Even when Taliban officials rhetorized a little more softly on women's rights, there was still a significant gap between what they were saying during the TV interviews and what they did in the reality. In recent months and years, local commanders sometimes took steps, such as the complete shutdown of girls' schools, even for girls in elementary school age. The world saw how close to the edge the Taliban beliefs of what Islam allowed were while they governed from 1996 and 2001. As Taliban forces have triumphed across the nation in recent weeks, it has felt as though the pretence of moderation has been abandoned, with worrying tales of school closures, mobility restrictions, and women being forced to leave their professions.

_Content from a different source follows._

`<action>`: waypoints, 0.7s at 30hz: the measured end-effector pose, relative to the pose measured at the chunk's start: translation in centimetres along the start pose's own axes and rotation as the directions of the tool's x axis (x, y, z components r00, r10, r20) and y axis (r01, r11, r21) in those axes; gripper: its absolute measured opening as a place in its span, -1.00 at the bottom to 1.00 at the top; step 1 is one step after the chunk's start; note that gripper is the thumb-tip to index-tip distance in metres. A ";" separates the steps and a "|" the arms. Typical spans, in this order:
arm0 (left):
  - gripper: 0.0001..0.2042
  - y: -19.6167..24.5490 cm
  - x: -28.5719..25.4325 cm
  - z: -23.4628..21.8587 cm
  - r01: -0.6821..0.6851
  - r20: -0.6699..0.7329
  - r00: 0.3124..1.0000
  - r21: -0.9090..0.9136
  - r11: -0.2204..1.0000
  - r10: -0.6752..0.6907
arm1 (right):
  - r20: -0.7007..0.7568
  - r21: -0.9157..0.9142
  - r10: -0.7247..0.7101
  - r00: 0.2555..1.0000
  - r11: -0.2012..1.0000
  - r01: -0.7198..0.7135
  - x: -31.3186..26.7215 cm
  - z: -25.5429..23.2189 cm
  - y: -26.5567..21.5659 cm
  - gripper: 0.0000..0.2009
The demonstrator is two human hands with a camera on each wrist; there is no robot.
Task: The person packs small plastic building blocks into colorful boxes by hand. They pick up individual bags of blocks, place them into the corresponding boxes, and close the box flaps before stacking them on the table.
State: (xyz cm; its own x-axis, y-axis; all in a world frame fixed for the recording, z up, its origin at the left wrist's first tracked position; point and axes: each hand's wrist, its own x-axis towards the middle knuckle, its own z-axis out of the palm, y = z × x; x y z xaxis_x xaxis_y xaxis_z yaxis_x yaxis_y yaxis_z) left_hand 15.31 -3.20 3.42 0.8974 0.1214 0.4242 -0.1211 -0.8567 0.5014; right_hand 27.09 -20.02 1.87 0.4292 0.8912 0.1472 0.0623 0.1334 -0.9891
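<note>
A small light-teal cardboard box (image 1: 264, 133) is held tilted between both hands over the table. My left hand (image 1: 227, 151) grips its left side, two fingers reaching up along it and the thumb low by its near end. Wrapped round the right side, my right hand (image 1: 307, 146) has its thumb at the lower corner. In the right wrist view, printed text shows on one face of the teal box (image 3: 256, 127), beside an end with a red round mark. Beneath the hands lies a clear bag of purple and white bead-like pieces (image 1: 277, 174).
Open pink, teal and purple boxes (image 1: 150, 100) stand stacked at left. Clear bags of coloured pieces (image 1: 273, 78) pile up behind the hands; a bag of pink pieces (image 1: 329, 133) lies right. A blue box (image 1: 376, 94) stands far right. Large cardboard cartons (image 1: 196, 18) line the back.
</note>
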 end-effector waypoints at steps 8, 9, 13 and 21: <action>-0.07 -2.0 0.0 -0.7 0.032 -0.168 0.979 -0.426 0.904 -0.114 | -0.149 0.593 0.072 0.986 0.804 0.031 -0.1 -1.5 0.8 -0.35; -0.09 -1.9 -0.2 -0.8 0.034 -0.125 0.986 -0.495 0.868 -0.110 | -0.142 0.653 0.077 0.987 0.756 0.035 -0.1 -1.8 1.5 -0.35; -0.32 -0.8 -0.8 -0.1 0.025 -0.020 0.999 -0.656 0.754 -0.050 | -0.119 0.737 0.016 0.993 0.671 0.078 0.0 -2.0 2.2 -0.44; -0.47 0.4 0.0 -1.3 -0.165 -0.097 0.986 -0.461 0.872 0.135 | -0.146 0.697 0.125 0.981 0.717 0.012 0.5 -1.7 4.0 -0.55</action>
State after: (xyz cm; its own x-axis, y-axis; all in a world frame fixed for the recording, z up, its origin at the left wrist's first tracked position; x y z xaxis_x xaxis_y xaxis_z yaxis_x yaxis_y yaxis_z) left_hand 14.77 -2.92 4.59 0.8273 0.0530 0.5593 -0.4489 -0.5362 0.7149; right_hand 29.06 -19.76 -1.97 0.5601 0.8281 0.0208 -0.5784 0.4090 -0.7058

The Taliban spokesperson has continued to assert that women's rights are respected, but his comments are more false than ever.

Lack of an effective law to protect women’s rights

Legal improvements in Afghanistan, as well as improved educational and job possibilities, have been hailed as major achievements for Afghan women and girls since 2001. The training of a cadre of female attorneys, prosecutors, and judges, as well as the introduction of new legislation, resulted in improvements in legal safeguards. The EVAW law was one of the most important of these. The EVAW legislation, signed by the president in 2009 and reaffirmed in 2018, criminalises 22 crimes of violence against women, including rape, assault, forced marriage, stopping women from acquiring property, and preventing a woman or girl from attending school or working.

However, complete implementation of the law is still a long way off, with police, prosecutors, and courts frequently discouraging women from filing charges and encouraging them to seek family mediation instead. An Afghan woman or girl confronts opposition from the time she decides to submit a complaint under the EVAW law. In many situations involving domestic violence perpetrated by a male family member – typically the husband – police dissuade women from filing a report and urge them to return home and reconcile. Even if a woman is successful in filing a case, she is usually forced to drop it due to pressure from family.

Growing Taliban influence and authority, as well as the prospect of a future coalition government with conservative lawmakers, has raised concerns among Afghan women's rights activists that legislation like the EVAW law could be jeopardised.

The idea that the Taliban will instantly change their methods has been met with scepticism. Many women have kept at home, fearful of coming afoul of local Taliban leaders. In recent days, Kabul citizens have begun ripping down ads depicting women without head scarves.  Today, a generation of Afghan girls and young women regard the Taliban era as a black shadow from their mother's past, rather than a cycle that threatens to rob them of their future. Women and girls in Afghanistan have had some independence in the previous 20 years and are now seeking more. For a new generation of Afghan girls who grew up going to school and dreaming big, the Taliban period is ancient history, and rolling back the clock is a practically unfathomable fate.